Quality evidence supports the trade-off. RoBERTa-base LoRA uses 0.3M trainable parameters and reports 87.2 average GLUE, above the listed 86.4 full fine-tuning baseline. RoBERTa-large LoRA uses 0.8M trainable parameters and reports 89.0, close to the 88.9 baseline.

Historical Effect

LoRA made parameter-efficient fine-tuning a deployment primitive. Its important compute contribution is not only low rank as a mathematical prior; it is that adaptation can be merged into the existing dense weight matrix. That keeps the serving path compatible with optimized Transformer inference kernels and avoids the extra sequential modules used by adapters.

It also changed model-specialization storage economics: one large base model can remain resident while many task updates are small enough to swap or archive cheaply. LoRA's compute structure connects training memory, checkpoint I/O, and latency in one adaptation method.

Limits

The paper is clear about a deployment limitation: if LoRA weights are merged into the base matrix to eliminate latency, batching inputs for different tasks in one forward pass is not straightforward. Serving many tasks therefore requires module management, weight swapping, or accepting unmerged dynamic modules in latency-tolerant scenarios. The method also still requires the base model at deployment; the GPT-3 example keeps the 350 GB pretrained model and adds small task deltas.

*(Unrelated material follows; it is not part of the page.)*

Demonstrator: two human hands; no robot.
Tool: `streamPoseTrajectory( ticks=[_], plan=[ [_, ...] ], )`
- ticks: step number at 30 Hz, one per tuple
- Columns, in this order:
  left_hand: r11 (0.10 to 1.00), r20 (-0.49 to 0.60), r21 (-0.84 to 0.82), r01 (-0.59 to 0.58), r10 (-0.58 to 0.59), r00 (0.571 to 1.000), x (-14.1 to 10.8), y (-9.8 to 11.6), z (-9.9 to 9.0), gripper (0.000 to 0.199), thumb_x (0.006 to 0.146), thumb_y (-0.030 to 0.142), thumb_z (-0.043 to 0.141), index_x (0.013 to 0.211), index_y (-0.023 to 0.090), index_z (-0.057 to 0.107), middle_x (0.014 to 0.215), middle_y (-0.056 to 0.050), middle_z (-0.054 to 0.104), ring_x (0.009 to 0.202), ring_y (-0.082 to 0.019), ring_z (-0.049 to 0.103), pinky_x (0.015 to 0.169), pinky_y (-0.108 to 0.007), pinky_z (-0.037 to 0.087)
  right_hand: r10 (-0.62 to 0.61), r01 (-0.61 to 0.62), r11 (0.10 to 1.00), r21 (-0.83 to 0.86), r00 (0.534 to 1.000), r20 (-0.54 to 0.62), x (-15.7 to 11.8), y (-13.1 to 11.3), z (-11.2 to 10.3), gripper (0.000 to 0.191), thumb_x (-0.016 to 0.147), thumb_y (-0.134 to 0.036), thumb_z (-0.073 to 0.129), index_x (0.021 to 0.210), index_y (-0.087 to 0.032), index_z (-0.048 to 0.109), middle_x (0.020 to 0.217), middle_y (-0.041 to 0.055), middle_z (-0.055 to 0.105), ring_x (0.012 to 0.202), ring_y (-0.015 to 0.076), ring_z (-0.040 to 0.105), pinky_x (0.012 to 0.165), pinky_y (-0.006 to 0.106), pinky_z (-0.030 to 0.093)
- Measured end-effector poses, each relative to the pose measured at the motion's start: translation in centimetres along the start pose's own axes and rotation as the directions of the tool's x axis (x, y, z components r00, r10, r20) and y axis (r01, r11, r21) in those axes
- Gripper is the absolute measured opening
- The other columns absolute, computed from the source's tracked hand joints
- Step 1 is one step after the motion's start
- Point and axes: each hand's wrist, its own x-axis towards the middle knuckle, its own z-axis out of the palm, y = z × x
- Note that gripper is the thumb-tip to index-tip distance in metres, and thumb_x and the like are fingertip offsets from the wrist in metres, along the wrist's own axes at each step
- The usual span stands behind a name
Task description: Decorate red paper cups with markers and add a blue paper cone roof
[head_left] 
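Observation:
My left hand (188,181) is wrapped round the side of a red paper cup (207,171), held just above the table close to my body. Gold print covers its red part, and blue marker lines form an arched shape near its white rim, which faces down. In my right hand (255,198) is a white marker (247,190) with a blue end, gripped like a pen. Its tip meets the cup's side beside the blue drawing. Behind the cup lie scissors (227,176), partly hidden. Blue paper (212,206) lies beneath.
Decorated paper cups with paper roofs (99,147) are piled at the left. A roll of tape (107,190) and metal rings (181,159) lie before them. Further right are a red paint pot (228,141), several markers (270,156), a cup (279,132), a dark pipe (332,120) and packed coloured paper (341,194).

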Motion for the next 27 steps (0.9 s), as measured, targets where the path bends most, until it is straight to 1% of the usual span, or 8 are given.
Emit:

The empirical study focuses mainly on Transformer attention projections. The authors leave adaptation of MLP layers, LayerNorm layers, and biases to future work. Low rank is also an empirical fit rather than a theorem for every task: the paper studies rank deficiency and finds very low ranks sufficient in its settings, but the optimal rank varies by model, task, and which weights are adapted.